**What this task involves:** Output only the lines from the one holding "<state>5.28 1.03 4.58" to the end of the data below, please, copied exactly.

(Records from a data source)
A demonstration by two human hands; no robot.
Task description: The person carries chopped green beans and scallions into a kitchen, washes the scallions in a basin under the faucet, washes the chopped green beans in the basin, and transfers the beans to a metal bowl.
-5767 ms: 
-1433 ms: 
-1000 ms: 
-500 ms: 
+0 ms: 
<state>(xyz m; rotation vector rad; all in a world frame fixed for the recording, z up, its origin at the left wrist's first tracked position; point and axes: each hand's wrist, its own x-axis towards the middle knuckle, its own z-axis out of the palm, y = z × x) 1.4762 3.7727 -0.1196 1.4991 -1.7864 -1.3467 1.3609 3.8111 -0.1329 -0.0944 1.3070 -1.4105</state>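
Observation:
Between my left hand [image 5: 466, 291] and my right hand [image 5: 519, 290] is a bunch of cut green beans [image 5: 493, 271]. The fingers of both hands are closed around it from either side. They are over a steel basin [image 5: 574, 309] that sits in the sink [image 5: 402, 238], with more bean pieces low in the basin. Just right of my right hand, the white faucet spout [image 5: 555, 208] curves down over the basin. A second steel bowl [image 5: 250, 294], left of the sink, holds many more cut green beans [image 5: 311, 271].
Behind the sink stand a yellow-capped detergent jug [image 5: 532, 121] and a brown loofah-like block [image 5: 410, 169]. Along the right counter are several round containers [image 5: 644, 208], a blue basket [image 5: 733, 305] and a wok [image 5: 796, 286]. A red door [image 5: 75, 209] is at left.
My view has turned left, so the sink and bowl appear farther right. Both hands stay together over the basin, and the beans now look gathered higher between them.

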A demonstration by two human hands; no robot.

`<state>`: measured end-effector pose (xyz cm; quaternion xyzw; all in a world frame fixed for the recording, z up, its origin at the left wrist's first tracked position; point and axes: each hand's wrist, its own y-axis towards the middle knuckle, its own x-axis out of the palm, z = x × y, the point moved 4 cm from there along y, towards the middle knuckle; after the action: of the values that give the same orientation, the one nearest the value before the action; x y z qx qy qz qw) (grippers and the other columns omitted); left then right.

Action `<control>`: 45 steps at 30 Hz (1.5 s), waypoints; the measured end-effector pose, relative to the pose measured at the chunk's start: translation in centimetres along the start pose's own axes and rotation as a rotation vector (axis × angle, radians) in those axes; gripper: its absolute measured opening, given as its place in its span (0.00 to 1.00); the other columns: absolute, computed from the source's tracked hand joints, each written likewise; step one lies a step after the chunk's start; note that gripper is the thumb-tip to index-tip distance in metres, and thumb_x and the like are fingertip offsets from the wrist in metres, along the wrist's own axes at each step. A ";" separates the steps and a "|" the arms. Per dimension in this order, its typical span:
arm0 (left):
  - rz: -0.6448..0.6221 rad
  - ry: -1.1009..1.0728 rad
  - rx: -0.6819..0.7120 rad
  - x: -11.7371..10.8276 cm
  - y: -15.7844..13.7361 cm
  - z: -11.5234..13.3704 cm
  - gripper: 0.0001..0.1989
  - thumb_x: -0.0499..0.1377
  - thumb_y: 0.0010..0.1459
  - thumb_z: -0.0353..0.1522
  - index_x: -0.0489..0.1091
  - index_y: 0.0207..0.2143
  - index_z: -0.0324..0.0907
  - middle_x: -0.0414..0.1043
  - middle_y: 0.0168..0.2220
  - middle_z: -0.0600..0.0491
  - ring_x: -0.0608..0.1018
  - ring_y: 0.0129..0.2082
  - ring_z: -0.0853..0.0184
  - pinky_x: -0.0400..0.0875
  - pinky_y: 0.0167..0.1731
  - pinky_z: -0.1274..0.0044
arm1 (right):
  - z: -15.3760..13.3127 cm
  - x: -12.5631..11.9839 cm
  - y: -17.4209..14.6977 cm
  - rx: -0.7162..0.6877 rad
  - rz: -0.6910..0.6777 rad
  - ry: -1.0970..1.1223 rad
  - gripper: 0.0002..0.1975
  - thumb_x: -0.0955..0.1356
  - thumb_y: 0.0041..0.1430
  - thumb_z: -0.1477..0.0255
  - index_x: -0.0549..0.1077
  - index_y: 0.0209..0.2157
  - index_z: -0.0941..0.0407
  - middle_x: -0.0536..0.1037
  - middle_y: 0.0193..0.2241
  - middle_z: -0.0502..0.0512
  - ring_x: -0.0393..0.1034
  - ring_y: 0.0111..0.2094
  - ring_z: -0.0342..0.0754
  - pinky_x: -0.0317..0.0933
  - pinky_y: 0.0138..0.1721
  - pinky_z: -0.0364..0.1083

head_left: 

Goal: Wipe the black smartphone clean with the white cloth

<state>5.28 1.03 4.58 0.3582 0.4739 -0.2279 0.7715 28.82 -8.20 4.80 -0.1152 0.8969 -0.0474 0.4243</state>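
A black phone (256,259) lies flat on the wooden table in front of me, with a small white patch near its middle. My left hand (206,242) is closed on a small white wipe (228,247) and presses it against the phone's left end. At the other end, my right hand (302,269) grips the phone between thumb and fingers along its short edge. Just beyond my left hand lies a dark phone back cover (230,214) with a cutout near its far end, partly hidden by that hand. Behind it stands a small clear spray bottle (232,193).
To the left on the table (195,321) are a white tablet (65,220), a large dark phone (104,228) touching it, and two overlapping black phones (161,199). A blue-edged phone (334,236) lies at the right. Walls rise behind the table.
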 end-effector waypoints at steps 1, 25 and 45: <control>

**Response box:**
<state>5.28 1.03 4.58 0.3582 0.4739 -0.2279 0.7715 28.82 -8.20 4.80 -0.1152 0.8969 -0.0474 0.4243</state>
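A black phone (256,259) lies flat on the wooden table in front of me, with a small white patch near its middle. My left hand (206,242) is closed on a small white wipe (228,247) and presses it against the phone's left end. At the other end, my right hand (302,269) grips the phone between thumb and fingers along its short edge. Just beyond my left hand lies a dark phone back cover (230,214) with a cutout near its far end, partly hidden by that hand. Behind it stands a small clear spray bottle (232,193).
To the left on the table (195,321) are a white tablet (65,220), a large dark phone (104,228) touching it, and two overlapping black phones (161,199). A blue-edged phone (334,236) lies at the right. Walls rise behind the table.
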 end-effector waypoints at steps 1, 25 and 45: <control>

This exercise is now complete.